▶ [ACTION ITEM]: The stretch from the line with "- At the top" through the line with "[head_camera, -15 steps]" in the records below: write it out exactly, and nothing else.

::: MATERIAL FOR THIS EXERCISE :::

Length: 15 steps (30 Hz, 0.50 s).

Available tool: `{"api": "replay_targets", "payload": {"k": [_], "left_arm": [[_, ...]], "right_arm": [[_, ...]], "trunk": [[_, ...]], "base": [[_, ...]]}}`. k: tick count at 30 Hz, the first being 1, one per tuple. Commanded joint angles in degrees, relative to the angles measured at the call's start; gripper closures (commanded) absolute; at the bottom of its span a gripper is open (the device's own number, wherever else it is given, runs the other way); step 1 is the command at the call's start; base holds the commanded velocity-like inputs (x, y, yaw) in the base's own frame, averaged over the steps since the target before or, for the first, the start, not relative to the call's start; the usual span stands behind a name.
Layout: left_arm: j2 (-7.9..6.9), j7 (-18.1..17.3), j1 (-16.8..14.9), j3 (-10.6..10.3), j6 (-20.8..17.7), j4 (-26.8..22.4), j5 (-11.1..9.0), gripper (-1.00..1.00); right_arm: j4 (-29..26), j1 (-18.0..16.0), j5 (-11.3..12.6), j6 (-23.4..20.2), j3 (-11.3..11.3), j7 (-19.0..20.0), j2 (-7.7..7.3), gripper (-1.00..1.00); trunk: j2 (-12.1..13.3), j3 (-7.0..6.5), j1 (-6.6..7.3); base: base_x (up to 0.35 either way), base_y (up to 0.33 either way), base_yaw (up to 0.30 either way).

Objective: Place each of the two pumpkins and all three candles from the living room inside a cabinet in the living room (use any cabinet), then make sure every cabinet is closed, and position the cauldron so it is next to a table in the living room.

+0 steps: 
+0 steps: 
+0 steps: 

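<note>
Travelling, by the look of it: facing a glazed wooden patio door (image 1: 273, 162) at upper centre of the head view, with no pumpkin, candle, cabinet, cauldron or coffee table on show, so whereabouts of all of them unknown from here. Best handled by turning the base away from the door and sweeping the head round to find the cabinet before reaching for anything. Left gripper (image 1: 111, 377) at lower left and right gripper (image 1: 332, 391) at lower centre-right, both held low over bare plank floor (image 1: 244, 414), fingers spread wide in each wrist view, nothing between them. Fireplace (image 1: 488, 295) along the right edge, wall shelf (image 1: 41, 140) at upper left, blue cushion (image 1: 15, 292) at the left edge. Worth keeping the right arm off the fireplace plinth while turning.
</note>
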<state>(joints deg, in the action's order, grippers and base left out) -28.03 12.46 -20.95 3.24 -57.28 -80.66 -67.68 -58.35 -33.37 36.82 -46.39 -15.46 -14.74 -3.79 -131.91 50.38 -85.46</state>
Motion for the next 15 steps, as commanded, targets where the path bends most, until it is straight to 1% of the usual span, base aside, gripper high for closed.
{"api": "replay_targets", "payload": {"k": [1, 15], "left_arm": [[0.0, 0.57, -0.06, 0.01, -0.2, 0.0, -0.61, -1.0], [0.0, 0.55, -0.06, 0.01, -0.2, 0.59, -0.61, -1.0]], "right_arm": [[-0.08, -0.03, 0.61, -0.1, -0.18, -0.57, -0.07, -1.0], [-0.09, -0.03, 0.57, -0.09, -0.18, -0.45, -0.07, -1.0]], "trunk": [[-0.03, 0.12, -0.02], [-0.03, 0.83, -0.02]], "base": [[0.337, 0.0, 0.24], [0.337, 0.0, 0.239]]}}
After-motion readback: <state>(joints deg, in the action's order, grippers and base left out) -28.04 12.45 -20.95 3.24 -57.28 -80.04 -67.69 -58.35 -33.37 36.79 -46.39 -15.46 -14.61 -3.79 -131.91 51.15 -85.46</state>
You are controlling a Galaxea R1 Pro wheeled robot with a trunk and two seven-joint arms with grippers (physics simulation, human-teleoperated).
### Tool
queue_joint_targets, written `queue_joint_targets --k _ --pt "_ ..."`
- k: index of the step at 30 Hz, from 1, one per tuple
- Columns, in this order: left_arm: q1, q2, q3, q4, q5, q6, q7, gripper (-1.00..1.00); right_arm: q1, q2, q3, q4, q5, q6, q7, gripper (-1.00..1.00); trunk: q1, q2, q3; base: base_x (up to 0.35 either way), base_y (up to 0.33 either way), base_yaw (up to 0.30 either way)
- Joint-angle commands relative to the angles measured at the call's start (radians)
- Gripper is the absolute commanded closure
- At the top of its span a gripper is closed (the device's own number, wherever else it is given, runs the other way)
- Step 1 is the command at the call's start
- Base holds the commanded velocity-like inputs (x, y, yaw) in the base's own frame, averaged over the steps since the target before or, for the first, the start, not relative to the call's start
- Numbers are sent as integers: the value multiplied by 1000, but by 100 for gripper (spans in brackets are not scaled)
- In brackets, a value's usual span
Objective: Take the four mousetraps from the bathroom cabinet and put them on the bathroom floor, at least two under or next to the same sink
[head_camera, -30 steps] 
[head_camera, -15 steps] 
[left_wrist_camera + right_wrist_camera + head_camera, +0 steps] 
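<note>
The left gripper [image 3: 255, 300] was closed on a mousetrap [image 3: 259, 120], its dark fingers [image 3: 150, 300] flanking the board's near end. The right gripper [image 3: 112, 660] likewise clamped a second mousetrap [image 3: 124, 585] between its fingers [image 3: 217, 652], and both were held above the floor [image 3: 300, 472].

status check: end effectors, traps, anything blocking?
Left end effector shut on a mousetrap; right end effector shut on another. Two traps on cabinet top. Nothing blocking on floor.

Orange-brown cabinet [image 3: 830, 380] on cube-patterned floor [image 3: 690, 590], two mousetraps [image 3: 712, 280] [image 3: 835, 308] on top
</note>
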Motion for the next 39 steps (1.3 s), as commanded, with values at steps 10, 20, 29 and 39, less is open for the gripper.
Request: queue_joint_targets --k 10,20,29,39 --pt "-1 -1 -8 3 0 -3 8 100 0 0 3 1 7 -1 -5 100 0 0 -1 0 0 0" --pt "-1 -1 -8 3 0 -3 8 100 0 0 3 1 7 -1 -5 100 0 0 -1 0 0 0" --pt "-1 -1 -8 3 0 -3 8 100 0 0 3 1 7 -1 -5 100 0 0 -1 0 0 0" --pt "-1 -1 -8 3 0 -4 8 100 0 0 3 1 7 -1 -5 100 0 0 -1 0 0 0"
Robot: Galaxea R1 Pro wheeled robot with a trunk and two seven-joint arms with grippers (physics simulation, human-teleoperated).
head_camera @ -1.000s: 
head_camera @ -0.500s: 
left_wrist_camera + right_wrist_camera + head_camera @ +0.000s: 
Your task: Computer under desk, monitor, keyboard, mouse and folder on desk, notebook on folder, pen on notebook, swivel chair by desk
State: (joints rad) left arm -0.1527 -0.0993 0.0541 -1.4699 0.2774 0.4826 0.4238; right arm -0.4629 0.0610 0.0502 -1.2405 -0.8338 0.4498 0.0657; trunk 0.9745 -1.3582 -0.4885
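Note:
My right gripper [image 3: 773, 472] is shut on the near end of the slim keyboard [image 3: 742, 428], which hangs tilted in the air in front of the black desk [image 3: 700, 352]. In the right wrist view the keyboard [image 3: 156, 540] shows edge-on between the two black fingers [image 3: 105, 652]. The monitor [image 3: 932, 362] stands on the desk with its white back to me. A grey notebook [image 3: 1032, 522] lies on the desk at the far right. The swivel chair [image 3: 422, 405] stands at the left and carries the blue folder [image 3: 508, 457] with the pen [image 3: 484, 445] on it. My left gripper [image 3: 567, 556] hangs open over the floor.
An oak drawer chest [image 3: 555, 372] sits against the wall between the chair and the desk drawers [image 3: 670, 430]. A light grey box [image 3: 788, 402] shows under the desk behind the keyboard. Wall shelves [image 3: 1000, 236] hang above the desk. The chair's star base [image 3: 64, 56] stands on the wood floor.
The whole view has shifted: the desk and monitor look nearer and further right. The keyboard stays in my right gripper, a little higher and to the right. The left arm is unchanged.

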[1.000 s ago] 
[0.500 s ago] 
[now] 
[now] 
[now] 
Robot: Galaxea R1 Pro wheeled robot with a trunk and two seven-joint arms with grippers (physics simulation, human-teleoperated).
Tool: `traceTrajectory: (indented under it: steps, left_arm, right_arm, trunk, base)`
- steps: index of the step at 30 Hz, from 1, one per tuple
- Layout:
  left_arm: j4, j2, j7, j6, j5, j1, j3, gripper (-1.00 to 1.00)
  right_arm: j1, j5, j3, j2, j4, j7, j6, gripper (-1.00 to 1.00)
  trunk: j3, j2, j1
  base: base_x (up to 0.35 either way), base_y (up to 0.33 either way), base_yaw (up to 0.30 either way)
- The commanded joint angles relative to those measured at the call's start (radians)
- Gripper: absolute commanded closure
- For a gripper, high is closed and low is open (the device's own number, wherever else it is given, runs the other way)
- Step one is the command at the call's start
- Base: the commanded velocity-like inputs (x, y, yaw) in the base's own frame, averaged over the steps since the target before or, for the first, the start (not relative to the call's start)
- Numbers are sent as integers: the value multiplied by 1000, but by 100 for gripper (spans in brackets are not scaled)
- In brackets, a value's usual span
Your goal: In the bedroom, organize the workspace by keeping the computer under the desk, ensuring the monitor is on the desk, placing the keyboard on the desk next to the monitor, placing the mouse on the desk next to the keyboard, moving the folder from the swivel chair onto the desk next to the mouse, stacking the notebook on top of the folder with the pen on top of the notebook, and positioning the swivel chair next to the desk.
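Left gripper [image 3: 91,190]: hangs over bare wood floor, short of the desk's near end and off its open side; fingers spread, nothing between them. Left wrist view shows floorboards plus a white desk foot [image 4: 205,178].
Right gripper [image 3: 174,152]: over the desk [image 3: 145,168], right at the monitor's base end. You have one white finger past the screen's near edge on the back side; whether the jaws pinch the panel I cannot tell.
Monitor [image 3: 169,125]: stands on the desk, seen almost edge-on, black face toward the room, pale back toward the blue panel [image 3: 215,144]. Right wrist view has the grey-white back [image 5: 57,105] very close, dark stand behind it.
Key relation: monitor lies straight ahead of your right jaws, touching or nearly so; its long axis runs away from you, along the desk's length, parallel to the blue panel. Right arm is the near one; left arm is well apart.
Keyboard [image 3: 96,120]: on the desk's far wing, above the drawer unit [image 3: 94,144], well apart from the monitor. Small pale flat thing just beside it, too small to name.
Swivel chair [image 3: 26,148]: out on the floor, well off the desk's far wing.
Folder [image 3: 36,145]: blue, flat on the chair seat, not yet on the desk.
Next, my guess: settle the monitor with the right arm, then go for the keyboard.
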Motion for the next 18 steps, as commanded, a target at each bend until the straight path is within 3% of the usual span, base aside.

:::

▶ [ANSWER SPACE]:
- At the top of its span a gripper is closed (the device's own number, wherever else it is given, runs the other way)
- Step 1 is the command at the call's start
- Base holds the commanded velocity-like inputs (x, y, yaw) in the base's own frame, averaged over the steps since the target before or, for the first, the start, not relative to the call's start
- Numbers are sent as integers: the value multiplied by 1000, but by 100 for gripper (spans in brackets are not scaled)
- In brackets, a value's usual span
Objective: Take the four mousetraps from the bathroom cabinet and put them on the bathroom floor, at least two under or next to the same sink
[head_camera, -30 steps] 
[head_camera, -15 steps] 

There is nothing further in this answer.